London – Arsenal masih dihantui ketidakpastian mengenai kondisi kebugaran sejumlah pemain jelang pertandingan krusial melawan Manchester United di Emirates Stadium, Minggu (25/12/2026) malam WIB. Salah satu pemain yang nasibnya masih abu-abu adalah Riccardo Calafiori.
Calafiori, Pahlawan Tak Terduga yang Sering Cedera
Riccardo Calafiori menjadi sosok pahlawan bagi Arsenal pada pertemuan pertama musim ini di Old Trafford. Gol tunggalnya menjadi penentu kemenangan tim Meriam London atas Manchester United. Sejak didatangkan musim lalu, Calafiori dengan cepat menjelma menjadi pilihan utama di lini pertahanan Arsenal berkat performanya yang solid.

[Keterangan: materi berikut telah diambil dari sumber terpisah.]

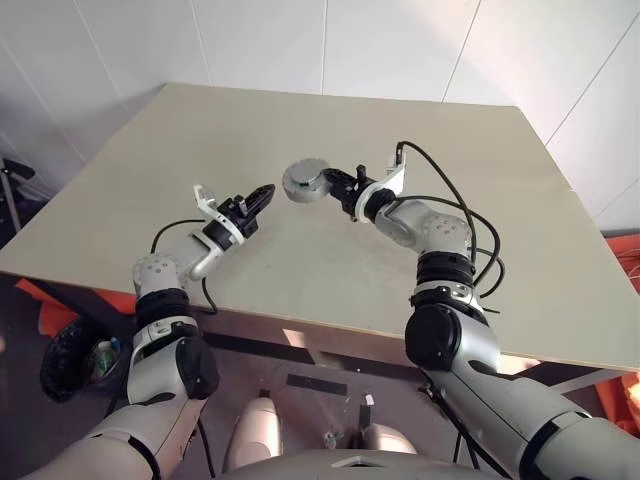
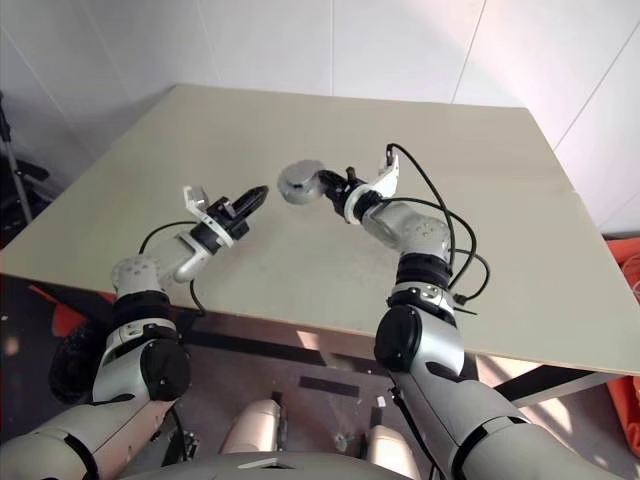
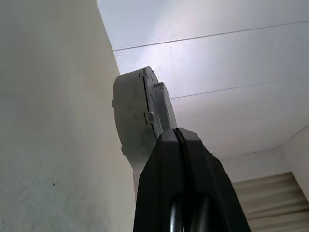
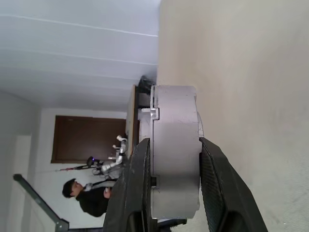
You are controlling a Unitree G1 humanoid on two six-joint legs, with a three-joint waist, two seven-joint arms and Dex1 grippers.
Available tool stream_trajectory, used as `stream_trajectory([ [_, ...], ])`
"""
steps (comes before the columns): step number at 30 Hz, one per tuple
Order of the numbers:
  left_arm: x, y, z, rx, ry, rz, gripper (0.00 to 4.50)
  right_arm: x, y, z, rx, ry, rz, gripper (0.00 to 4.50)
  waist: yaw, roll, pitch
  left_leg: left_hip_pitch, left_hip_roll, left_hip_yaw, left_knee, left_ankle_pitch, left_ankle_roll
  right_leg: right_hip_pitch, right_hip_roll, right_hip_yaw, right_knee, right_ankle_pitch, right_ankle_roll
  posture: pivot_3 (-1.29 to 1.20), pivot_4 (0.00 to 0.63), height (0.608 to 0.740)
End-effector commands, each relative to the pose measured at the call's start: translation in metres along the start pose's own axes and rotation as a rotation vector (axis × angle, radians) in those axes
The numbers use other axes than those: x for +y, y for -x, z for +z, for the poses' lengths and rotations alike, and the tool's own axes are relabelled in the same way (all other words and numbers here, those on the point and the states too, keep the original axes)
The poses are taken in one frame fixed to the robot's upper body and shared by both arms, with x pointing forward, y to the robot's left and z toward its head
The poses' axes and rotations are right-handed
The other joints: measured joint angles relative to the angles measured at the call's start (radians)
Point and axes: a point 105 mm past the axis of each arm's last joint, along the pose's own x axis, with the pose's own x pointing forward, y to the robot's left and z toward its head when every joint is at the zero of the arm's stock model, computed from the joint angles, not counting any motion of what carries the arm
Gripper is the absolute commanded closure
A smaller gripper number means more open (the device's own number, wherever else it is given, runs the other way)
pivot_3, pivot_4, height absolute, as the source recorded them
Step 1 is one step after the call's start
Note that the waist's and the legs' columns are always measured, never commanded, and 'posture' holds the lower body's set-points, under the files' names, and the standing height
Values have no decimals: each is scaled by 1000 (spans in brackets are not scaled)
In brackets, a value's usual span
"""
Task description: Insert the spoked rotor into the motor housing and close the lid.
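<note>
My right gripper (image 1: 324, 184) is shut on a short round grey case, the motor housing (image 1: 304, 180), and holds it on edge in the air above the table (image 1: 480, 260). In the right wrist view the housing (image 4: 175, 145) sits between the two black fingers (image 4: 219, 179), and a seam runs around its side between two halves. The left gripper (image 1: 268, 190) is shut and empty. It points at the housing (image 3: 133, 113) from a short gap away. The spoked rotor is hidden.
The beige table stretches far behind and to both sides of the arms, with its front edge just below them. A person (image 4: 89, 195) sits far off in the room. A black bin (image 1: 70, 360) stands on the floor at the left.
</note>
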Motion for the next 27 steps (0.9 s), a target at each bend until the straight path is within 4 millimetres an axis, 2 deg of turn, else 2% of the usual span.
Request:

Namun, perjalanan kariernya di Arsenal kerap diwarnai masalah cedera. Pemain asal Italia ini tercatat telah sebulan absen akibat cedera otot yang dialaminya saat sesi pemanasan sebelum laga melawan Brighton & Hove Albion pada 27 Desember lalu. Musim ini, Calafiori baru mencatatkan 20 penampilan dengan kontribusi satu gol dan tiga assist, sebagian besar terganggu oleh rentetan cedera.
Harapan Besar untuk Laga Krusial
Mengingat Arsenal akan menghadapi jadwal padat dengan banyak pertandingan penting hingga akhir musim, kehadiran Calafiori sangat dinantikan. Kehadirannya akan menjadi suntikan moral dan kekuatan tambahan bagi tim asuhan Mikel Arteta.
Hingga berita ini diturunkan, manajer Arsenal, Mikel Arteta, belum memberikan kepastian apakah Calafiori dapat diturunkan dalam laga melawan Manchester United. Meskipun demikian, Calafiori dilaporkan telah mengikuti sesi latihan bersama skuad Arsenal sebagai persiapan jelang pertandingan tersebut. Selain Calafiori, Piero Hincapie juga masih menepi sejak awal tahun karena mengalami cedera.
“Kami masih punya satu sesi latihan lagi untuk mengecek kondisi semua pemain dan membuat keputusan siapa yang akan masuk skuad, jadi kita lihat saja besok,” ujar Arteta di situs resmi klub.
Arteta menambahkan, timnya terus berupaya beradaptasi dengan kualitas pemain yang dimiliki. Ia menekankan bahwa beberapa pemain memiliki dinamika dan kemampuan menguasai ruang lebih baik, yang membuat mereka lebih nyaman dalam bermain dan saling bekerja sama. “Beberapa pemain mungkin posisinya tidak bisa diubah, lebih posisional. Riccardo punya kualitas untuk bermain di banyak posisi,” jelasnya.